In less than twelve hours, the Titmonster will be history. I went this afternoon to have the radioactive isotope injected into my boob, hung out in the waiting room for about 45 minutes while it traveled the same path everything--including cancer cells--takes out of the breast. Then I went back and had a couple special pictures made with a camera that measures gamma rays. That showed the technician the area where my sentinel nodes are, and she marked it with a black sharpie. Tomorrow, the surgeon will use that to guide her as she biopsies the sentinel nodes to make sure the cancer hasn't reached my lymph nodes. We don't expect that it has, and that's what I'm praying and crossing my fingers for. It'll take some time (several days) for the pathology report.
I'm nervous, not so much about the surgery--I'm looking forward to being cancer free, but about how the next couple of weeks are going to go. I will have an incision over the lump, on my right breast. I will have a second incision under my arm for the SNB. I'll have a third incision over my heart for my port removal. The placement of these is going to make it pretty difficult to hold and care for Finn like I will want to. My mom is in town; she came in yesterday, and she, Kevin, and my in-laws will be able to do all the things I can't. But it's going to be hard for me not to not be able to do it all. It's hard for me to be dependent, and I feel like I've only just gotten to the point where I can do all the things I want to do and used to be able to do.
The timing is also less than ideal since Finn's surgery is Tuesday. I'm hoping that I'll be feeling well enough by then to hold and comfort him in the ways he likes best--on my shoulder and held snugly.
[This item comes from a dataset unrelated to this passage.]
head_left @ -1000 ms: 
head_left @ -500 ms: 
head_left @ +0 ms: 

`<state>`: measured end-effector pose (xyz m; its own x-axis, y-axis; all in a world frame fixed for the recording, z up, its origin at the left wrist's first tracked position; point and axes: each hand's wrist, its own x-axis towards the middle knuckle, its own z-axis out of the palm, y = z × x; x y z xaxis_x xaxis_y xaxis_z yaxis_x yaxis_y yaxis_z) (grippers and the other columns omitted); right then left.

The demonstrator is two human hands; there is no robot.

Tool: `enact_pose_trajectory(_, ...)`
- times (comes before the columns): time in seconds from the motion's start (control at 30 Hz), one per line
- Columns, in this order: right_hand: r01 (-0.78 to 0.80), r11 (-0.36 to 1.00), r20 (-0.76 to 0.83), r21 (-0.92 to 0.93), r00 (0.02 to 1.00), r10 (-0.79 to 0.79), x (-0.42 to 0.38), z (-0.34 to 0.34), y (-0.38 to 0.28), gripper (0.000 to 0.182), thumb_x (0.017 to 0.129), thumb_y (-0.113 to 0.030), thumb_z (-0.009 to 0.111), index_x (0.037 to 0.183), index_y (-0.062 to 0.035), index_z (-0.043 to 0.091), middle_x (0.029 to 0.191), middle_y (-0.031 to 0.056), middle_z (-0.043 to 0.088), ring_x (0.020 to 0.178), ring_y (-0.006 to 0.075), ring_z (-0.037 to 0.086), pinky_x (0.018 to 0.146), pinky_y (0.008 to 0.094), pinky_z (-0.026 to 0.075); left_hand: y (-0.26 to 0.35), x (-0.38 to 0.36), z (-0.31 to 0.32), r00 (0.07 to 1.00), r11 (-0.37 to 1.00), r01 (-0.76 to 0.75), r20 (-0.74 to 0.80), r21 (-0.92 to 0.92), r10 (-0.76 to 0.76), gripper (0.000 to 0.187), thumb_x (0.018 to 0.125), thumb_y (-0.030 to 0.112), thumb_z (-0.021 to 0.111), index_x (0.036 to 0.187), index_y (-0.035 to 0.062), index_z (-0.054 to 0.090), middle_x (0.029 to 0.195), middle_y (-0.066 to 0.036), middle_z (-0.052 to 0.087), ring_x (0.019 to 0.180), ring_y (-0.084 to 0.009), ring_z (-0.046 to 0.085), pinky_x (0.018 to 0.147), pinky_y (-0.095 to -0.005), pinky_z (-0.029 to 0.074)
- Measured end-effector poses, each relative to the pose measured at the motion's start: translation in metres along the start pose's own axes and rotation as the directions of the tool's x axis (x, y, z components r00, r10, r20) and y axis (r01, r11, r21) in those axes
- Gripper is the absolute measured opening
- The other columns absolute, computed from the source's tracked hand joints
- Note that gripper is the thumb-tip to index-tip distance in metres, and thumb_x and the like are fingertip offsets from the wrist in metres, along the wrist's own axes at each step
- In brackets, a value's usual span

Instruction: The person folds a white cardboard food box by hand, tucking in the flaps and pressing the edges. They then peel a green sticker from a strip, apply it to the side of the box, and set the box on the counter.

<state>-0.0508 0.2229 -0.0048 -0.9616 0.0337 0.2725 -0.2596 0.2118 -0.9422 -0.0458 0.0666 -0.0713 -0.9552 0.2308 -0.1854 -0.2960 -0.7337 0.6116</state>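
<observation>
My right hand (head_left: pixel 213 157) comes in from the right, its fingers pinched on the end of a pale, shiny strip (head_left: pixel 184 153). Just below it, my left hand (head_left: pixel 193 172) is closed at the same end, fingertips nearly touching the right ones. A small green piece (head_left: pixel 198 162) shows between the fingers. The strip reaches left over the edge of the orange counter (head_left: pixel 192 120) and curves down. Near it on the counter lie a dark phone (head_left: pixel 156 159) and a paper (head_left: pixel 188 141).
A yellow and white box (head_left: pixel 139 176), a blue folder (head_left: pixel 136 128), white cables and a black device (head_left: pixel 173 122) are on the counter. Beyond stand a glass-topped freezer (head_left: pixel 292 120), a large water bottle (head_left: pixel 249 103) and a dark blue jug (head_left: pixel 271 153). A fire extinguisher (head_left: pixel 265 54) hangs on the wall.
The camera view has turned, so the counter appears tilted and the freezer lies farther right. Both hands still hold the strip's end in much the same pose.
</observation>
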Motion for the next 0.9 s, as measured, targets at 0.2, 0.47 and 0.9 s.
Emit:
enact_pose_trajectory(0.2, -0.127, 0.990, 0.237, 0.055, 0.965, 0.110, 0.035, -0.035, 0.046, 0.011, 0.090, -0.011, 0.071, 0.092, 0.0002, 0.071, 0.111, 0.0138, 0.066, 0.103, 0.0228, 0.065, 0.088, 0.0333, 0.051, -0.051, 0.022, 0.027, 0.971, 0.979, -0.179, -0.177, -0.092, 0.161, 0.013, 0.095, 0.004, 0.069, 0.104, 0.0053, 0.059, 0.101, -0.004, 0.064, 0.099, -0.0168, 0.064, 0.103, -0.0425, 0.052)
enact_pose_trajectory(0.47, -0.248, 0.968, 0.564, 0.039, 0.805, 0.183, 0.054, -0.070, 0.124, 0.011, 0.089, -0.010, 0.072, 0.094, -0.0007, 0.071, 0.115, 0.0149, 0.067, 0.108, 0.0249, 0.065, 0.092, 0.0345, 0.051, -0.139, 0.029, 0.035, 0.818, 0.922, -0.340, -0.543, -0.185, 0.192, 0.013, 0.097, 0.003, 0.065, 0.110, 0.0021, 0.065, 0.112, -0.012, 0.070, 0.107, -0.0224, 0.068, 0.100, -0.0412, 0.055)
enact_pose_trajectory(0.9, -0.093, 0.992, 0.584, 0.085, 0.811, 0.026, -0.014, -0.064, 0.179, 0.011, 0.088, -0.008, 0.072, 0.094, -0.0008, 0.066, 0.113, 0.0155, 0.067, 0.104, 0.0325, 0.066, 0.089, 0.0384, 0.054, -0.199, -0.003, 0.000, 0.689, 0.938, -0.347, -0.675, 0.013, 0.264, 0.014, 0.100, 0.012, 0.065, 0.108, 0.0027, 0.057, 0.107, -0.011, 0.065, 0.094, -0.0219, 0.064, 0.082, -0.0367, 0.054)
Other big events in the next week: Kevin's cousin Brittany is getting married Friday night, and Finn will be baptized on Sunday. In true Janet-and-Kevin style, we didn't get the baptism scheduled until last week, so most of my family won't be able to come. It is important to us that he be baptized before his surgery, and by the time we realized this and started talking about it, this Sunday was our best bet.
I'm also feeling some general cancer anxiety. I know of too many people who have died from cancer recently. I know the stats for my cancer. I know my prognosis. I know I'm going to continue to kick the Titmonster's ass until there is nothing left to kick. I still get scared.
I try really hard not to dwell on it. I think I've done a particularly good job staying positive and not letting myself get trapped in fear or anger or helplessness. Sometimes though, it creeps up. I let it visit for a while, and then I take a few deep breaths and try to refocus. I've just had to do it a lot in the past couple of weeks. My oncologist said that's typical as people move from one phase to another, so that's a little helpful to know. I keep remembering the line that my friend has tattooed on her forearm:
"still I'll rise"
She got it shortly before beginning her chemo journey this spring, not long after I did. I love it, and I keep thinking maybe I'll ask her if I can be a copycat. Anyway, it's a reminder that whatever comes my way, whatever obstacles I'll face, I've got this. I'll make it through. I'll be stronger in the end.
PS: I'll write soon (hopefully) about the amazing community of women I have found who have supported us through this journey with breastmilk donations. We bought a deep freezer in May to store the donated milk we knew we'd be getting. We hoped to have enough to get Finn through six weeks before transitioning him to formula. With donations from eleven women from Pennsylvania to South Carolina, our freezer is completely full, with more in storage elsewhere, and it looks like he may be starting solid food before he ever has to have formula. So much gratitude. So many tears of joy and thankfulness. So much love. So much boob juice.
PPS: I have a couple more entries in draft form that I'll post as soon as I fix the darn formatting and get Kevin to edit them. It'll happen when it happens, but I'll try to make it soon.